I'll apply your patch as soon as I can and let you know what happens.

Comment 11 Lon Hohberger 2004-06-14 21:55:41 UTC
With the patch, you'll still see ENOMEM, just that the cluster will
not do the funny raise(SIGSEGV) when it happens.  Also, if it gets
ENOMEM while reading the other member's status, it'll just continue as
though the other member's state has not changed

I removed the singly-allocated buffer portion from my patch, figuring
that it wasn't directly related to handling the "error recovery paths".

(All of this is with "reallyDoShutdown = 0" in diskrawio.c, which
isn't how Red Hat ships the package.)

Comment 12 Lon Hohberger 2004-06-15 15:00:08 UTC
Created attachment 101150 [details]
Above patch + add one-time allocation in diskrawio.c

Same as above with one-time-allocated buffers for raw I/O in userland. 
Regression tested; does not interfere with normal operation.

Comment 13 Lon Hohberger 2004-06-23 15:16:07 UTC
As far as failover is concerned, it is incorrect to assume that if the
system is out of memory that the OOM killer hasn't killed any
processes - one of which may be a service.

However, this doesn't mean that the allocation during the read/write
path in drivers/char/raw.c shouldn't be looked at more closely.

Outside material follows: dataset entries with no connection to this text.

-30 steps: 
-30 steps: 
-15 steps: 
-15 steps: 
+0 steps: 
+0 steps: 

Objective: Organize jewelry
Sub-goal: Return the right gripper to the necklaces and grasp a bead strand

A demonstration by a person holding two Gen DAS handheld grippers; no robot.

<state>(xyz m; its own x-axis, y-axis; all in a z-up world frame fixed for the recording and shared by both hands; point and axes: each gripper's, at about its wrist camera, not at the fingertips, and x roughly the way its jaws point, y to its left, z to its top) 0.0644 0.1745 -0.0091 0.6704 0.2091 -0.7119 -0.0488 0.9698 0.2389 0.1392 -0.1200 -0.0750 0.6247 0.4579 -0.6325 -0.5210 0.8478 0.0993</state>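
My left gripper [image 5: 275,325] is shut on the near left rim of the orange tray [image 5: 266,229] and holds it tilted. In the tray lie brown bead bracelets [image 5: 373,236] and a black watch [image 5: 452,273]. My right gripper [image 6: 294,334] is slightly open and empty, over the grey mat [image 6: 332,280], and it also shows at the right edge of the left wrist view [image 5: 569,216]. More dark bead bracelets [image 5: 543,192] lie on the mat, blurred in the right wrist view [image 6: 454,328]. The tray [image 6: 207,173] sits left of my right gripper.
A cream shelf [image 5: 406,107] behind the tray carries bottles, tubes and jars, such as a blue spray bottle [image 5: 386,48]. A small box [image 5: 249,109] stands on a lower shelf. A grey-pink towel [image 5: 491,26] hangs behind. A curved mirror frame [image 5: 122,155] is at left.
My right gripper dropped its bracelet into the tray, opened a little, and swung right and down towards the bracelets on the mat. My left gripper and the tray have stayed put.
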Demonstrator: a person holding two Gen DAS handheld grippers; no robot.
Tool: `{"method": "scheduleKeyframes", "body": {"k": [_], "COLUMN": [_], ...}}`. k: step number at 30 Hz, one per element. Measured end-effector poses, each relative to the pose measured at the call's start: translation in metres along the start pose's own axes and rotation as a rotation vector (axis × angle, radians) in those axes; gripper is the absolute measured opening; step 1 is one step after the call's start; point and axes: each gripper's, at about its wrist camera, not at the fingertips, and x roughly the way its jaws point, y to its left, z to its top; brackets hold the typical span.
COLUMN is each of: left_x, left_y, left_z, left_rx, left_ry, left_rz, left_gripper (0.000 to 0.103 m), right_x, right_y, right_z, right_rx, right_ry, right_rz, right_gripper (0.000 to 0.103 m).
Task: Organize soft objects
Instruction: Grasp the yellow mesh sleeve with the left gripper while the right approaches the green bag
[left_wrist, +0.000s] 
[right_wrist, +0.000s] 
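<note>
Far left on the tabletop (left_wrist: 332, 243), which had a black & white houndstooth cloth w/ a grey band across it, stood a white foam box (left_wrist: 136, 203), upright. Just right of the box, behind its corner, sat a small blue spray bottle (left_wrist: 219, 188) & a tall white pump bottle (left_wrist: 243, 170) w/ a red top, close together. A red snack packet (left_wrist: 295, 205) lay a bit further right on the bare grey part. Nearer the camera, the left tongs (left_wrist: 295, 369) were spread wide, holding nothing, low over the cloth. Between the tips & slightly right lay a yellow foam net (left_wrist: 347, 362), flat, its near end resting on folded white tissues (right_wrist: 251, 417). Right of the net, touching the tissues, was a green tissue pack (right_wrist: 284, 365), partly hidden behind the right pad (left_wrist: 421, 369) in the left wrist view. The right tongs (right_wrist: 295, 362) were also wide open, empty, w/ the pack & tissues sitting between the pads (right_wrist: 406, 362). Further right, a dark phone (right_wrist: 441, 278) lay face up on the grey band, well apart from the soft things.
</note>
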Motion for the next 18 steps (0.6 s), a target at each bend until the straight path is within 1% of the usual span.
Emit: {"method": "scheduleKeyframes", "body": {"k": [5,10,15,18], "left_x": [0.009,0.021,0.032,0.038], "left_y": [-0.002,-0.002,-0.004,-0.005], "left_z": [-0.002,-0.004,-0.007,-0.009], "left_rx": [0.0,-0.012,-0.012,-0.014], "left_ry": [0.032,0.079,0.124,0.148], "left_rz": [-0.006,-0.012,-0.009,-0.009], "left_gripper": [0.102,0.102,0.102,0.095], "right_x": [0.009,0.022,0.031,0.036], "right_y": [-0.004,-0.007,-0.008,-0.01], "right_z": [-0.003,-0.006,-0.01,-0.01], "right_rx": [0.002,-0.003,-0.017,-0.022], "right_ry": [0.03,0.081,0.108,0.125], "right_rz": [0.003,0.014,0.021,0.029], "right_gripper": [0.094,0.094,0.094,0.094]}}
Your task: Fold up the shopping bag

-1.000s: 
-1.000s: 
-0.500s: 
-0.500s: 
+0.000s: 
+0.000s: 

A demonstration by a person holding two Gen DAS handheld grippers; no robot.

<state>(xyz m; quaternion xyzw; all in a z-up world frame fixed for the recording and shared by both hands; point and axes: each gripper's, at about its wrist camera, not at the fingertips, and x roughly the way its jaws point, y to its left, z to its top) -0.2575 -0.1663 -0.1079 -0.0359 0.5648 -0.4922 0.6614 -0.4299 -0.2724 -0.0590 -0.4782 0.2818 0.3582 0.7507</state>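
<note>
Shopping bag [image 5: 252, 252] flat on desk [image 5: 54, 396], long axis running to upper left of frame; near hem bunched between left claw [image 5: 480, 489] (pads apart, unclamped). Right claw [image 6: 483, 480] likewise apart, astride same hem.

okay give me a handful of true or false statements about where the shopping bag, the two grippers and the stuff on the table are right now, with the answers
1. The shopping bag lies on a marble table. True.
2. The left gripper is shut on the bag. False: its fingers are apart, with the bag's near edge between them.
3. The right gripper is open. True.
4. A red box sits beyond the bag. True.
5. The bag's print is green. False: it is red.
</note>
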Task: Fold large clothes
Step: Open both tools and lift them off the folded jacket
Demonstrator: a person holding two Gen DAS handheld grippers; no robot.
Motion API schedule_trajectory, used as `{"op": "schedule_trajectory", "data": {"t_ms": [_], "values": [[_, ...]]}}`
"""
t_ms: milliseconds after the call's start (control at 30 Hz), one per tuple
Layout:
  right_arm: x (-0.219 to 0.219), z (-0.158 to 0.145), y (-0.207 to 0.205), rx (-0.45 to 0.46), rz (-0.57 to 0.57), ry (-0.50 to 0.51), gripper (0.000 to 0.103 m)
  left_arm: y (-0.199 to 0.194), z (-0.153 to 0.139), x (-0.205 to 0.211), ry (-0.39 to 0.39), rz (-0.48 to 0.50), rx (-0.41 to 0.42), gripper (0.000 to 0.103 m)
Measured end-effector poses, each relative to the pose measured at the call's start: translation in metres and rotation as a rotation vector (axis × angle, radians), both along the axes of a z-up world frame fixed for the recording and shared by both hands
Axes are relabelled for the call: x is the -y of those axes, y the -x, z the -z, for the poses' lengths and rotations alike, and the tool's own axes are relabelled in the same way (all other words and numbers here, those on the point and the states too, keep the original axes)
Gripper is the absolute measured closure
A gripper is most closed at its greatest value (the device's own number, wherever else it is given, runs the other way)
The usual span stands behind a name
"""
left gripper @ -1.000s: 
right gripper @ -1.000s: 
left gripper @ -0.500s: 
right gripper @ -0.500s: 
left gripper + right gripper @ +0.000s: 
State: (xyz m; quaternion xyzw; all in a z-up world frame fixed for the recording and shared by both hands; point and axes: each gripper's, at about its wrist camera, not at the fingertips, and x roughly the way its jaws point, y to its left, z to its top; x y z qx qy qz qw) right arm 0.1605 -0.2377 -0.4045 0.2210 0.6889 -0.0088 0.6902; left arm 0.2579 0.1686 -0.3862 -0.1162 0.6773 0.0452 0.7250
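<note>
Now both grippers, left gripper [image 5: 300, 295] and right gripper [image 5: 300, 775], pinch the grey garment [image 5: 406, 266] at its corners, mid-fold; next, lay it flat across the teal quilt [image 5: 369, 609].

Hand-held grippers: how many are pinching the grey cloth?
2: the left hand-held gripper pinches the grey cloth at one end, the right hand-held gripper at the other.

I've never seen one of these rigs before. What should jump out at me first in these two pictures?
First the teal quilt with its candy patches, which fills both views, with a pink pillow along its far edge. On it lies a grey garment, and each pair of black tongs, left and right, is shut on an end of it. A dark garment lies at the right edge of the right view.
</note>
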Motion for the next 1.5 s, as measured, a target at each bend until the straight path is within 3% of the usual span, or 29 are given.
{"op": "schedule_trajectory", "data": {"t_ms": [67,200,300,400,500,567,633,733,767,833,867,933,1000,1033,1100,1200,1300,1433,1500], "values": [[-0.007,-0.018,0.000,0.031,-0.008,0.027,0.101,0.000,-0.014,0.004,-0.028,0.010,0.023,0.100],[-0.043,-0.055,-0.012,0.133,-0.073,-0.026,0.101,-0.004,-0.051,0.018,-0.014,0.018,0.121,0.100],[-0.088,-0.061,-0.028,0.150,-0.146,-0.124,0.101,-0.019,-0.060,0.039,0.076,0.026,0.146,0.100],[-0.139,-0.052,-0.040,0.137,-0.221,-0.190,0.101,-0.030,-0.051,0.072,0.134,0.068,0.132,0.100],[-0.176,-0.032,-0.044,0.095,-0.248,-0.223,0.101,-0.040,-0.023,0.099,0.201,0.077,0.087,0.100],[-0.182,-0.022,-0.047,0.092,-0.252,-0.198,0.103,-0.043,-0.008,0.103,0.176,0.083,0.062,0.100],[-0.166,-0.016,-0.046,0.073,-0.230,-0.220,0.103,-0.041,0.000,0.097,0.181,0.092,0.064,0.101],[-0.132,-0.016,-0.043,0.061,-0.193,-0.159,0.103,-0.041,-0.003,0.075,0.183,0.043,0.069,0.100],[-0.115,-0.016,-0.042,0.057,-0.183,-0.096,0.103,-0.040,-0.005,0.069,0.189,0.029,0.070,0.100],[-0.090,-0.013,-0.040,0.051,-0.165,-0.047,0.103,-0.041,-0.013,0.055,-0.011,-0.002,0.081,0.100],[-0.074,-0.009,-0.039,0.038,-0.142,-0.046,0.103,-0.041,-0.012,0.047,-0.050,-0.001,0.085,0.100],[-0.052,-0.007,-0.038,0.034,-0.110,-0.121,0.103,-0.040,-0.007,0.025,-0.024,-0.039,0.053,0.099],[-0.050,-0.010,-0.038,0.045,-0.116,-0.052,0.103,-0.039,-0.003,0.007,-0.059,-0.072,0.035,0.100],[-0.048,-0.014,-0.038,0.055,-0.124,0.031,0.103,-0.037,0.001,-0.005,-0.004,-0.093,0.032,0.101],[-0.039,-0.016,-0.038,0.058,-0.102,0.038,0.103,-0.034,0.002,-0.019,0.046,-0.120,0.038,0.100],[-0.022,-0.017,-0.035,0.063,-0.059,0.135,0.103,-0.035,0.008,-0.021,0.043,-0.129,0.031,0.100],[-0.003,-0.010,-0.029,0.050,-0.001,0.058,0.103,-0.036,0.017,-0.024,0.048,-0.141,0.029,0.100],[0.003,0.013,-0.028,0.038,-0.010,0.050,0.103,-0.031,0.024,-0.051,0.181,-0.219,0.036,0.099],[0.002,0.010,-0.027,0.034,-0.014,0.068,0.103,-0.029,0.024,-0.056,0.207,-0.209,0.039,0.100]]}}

Comment 15 Lon Hohberger 2004-06-25 16:52:02 UTC
Created attachment 101423 [details]
Big retry patch

Patch increases MAX_CONSECUTIVE_IO_ERRORS to 5, and delays between retries when
ENOMEM is encountered.	A bit of code was added to ensure errno gets passed
back up the stack properly.

Comment 16 Jason Baron 2004-06-25 16:55:28 UTC
ok, we've reworked raw i/o in the kernel to use a mempool when during
raw reads/writes, basically we allocated some kiobufs in a pool and
wait for them to free up, if the kernel gets stuck, before returning
an -ENOMEM. this should fix your problem. kernel w/that patch is at:

http://people.redhat.com/~jbaron/.private/u5/2.4.9-e.41.12/

Comment 17 Paul Hansen 2004-06-25 19:56:04 UTC
Thanks for the patch and the kernel update.  We'll be installing
the 41.12 kernel today and run it over the weekend.  It'll probably
be late Monday before we change the cluster manager over to the
patched versions

Comment 18 Lon Hohberger 2004-06-25 19:58:36 UTC
The 41.12 kernel should obviate the need for the latest patch to
clumanager.

Comment 19 Lon Hohberger 2004-06-25 19:59:26 UTC
Comment on attachment 101423 [details]
Big retry patch

41.12 kernel should obviate the need for this patch.

Comment 20 Paul Hansen 2004-06-25 20:01:57 UTC
Ok, won't do the patch.  Thanks.

Comment 21 Jason Baron 2004-06-25 20:02:39 UTC
if you haven't updated yet, the official U5 beta kernel has just
landed, e.42...same place:

http://people.redhat.com/~jbaron/.private/u5/

thanks,

-Jason


Comment 22 Paul Hansen 2004-06-25 20:12:06 UTC
Thanks again for the update.  Is there any chance that this
kernel contains the fixes in the 40.8 kernel (117902) that 
'throttle' kswapd.  We've been running 40.8 here with much success
and would like these changes in the new kernel.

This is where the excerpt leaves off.